- Theatrical release poster
- Directed by: Teja
- Written by: Teja
- Produced by: Atluri Purnachandra Rao
- Starring: Uday Kiran Sadha
- Cinematography: Sameer Reddy
- Edited by: Marthand K. Venkatesh
- Music by: R. P. Patnaik
- Production company: Lakshmi Productions
- Release date: 6 April 2005;
- Country: India
- Language: Telugu

= Avunanna Kadanna =

2005 film by Teja

Avunanna Kaadanna is a 2005 Indian Telugu-language romantic drama film written and directed by Teja.

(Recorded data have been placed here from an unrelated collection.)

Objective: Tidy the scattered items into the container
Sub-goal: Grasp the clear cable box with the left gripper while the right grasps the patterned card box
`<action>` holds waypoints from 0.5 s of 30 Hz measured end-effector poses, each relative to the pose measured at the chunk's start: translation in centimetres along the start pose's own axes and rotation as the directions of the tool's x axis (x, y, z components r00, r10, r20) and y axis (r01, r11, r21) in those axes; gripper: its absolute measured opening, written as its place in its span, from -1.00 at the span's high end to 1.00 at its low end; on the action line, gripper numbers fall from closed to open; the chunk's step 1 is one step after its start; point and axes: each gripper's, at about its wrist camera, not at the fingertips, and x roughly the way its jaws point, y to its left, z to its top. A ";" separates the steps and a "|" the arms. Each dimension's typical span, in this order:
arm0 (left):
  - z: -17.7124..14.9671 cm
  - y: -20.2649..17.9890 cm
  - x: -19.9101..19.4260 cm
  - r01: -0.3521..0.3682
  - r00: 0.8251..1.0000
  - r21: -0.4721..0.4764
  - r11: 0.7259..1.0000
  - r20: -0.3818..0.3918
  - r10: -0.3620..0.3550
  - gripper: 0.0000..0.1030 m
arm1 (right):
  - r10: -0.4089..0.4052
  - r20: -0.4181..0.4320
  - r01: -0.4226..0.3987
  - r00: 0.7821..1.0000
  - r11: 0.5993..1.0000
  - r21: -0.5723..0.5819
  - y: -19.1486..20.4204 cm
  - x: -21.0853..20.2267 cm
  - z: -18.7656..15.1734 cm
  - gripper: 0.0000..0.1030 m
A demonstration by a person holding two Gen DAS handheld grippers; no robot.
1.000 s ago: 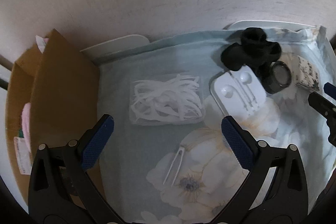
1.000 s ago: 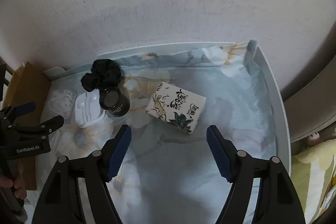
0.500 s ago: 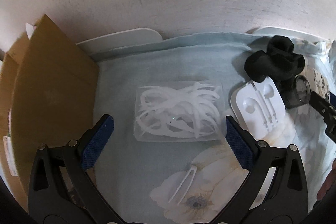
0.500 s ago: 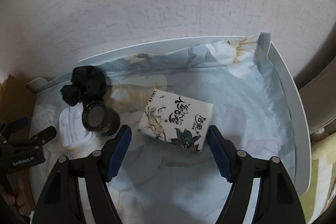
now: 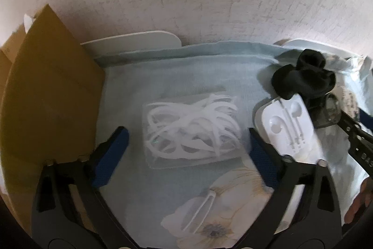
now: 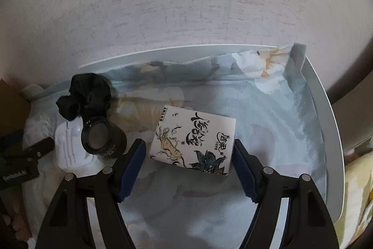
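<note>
Risk as I see it: my left gripper [image 5: 186,151], closing around the clear bag of white ties [image 5: 190,131] on the floral cloth [image 5: 144,197], may skid off slippery plastic, while my right gripper [image 6: 189,166], open, straddles the tissue pack [image 6: 193,140].

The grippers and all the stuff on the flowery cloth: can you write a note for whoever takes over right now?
Left gripper: closing around the clear bag of white strips, pads not yet touching it.
Right gripper: open, straddling the printed tissue pack, no contact seen.
Still on the cloth: black scrunchie, dark jar, white earphone tray, white clip.
Cardboard box stands at the left edge; I cannot see inside it.
Done: nothing visibly moved.
Left: every item.
</note>
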 end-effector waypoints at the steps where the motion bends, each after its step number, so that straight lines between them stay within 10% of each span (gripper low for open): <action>1: -0.1 0.0 -0.3 0.016 1.000 -0.003 1.000 0.009 -0.016 -0.56 | -0.001 0.007 0.001 1.000 1.000 -0.006 -0.1 -0.1 -0.1 -0.20; 15: -1.3 -0.6 -3.0 0.002 0.998 0.039 0.999 0.062 -0.005 -0.56 | 0.038 0.022 -0.038 0.999 0.999 0.017 -1.7 -1.1 -0.9 -0.19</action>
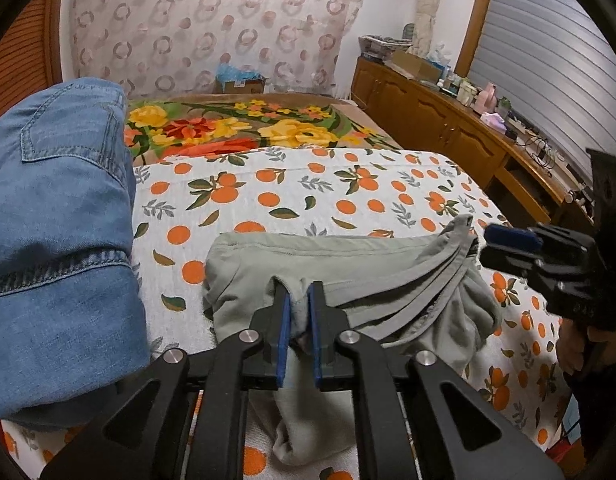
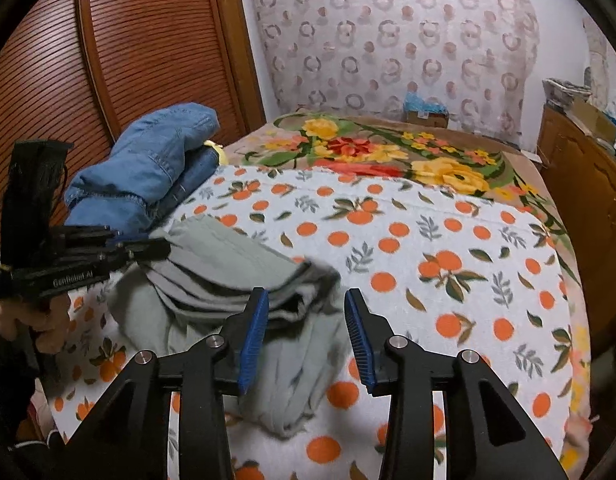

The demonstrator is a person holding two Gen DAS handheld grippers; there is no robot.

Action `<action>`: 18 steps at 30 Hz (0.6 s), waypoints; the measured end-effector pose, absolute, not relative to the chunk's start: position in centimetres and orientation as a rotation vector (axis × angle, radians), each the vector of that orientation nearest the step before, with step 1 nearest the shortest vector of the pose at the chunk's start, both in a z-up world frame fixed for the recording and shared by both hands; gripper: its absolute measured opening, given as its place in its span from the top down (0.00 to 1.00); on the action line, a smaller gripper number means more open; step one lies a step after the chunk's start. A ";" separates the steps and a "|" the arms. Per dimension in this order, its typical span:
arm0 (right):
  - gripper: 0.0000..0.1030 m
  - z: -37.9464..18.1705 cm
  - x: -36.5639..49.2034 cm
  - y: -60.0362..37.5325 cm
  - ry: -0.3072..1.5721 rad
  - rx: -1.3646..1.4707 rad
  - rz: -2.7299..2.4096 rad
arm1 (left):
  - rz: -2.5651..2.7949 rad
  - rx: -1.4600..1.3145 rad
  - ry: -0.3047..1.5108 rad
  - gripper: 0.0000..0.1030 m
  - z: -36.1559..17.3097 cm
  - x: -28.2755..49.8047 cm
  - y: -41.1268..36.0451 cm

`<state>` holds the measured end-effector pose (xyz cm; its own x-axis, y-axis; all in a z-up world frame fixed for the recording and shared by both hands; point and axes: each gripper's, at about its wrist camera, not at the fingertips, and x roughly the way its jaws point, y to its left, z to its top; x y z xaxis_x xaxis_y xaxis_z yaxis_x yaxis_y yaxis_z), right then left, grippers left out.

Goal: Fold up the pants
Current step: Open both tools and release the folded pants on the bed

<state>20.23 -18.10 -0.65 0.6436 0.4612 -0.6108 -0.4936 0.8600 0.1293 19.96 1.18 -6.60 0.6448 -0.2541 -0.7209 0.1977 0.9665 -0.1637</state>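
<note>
The grey-green pants point(image 1: 348, 268) lie bunched and partly folded on the orange-print bed cover point(image 1: 308, 188). My left gripper point(image 1: 299, 304) is shut on a pinch of the pants' cloth near their left end. It also shows in the right wrist view point(image 2: 148, 250) at the pants' left edge. The pants point(image 2: 236, 276) lie under and ahead of my right gripper point(image 2: 306, 316), which is open, its jaws wide apart over the pants' right end. In the left wrist view the right gripper point(image 1: 492, 236) sits at the pants' raised right corner.
A stack of folded blue jeans point(image 1: 56, 240) sits at the left of the bed, also in the right wrist view point(image 2: 148, 168). A floral blanket point(image 1: 244, 124) covers the far bed. A wooden cabinet point(image 1: 448, 120) with clutter runs along the right. A slatted wooden door point(image 2: 128, 40) stands left.
</note>
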 end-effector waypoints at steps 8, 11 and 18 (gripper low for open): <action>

The film stars Uday Kiran and Sadha.

== Cast ==

- Uday Kiran as Ravi
- Sadha as Aravinda (credited as Sadha)
- Krishna as Ramakrishna, Ravi's father
- Pilla Prasad as Mangaraju
- Dharmavarapu Subramanyam as Aravinda's Father
- Suman Shetty
- Rallapalli
- Sana
- Sudha
- Duvvasi Mohan
- Sangeeta
- Rama Prabha
- Shravya
- Nirmala Reddy
- Rajendra
- Rajababu

== Soundtrack ==
The music was composed by R. P. Patnaik.

| No. | Title | Singer(s) | Length |
|---|---|---|---|
| 1. | "Avunanna" | R. P. Patnaik |  |
| 2. | "Gudigantala" | S. P. B. Charan, Usha |  |
| 3. | "Anaganaga" | KK, Usha |  |
| 4. | "Nelathalli" | Shankar Mahadevan |  |
| 5. | "Preminchanani" | Saandip, Usha |  |
| 6. | "Malinam" | Usha |  |
| 7. | "Suvvi Suvvi" | K. S. Chithra, Mallikarjun |  |

== Production ==
Sadha was chosen to make her second collaboration alongside Teja after Jayam. This film marks the third collaboration of Uday Kiran and Teja after Chitram and Nuvvu Nenu. Teja's frequent collaborator, R. P. Patnaik, was roped in to compose the music. The producer spent a good sum of money although he did not make money after Venky and Mr & Mrs Sailaja Krishnamurthy.

== Reception ==
The film released to positive reviews. A critic from Sify praised the performances of the lead actors and Dharmavarapu and stated how "On the whole, Teja tries his best with a sugar-coated love story that is fun to watch". A critic from Idlebrain.com gave the film three and of five stars and praised the performances of much of the cast and the first half of the film.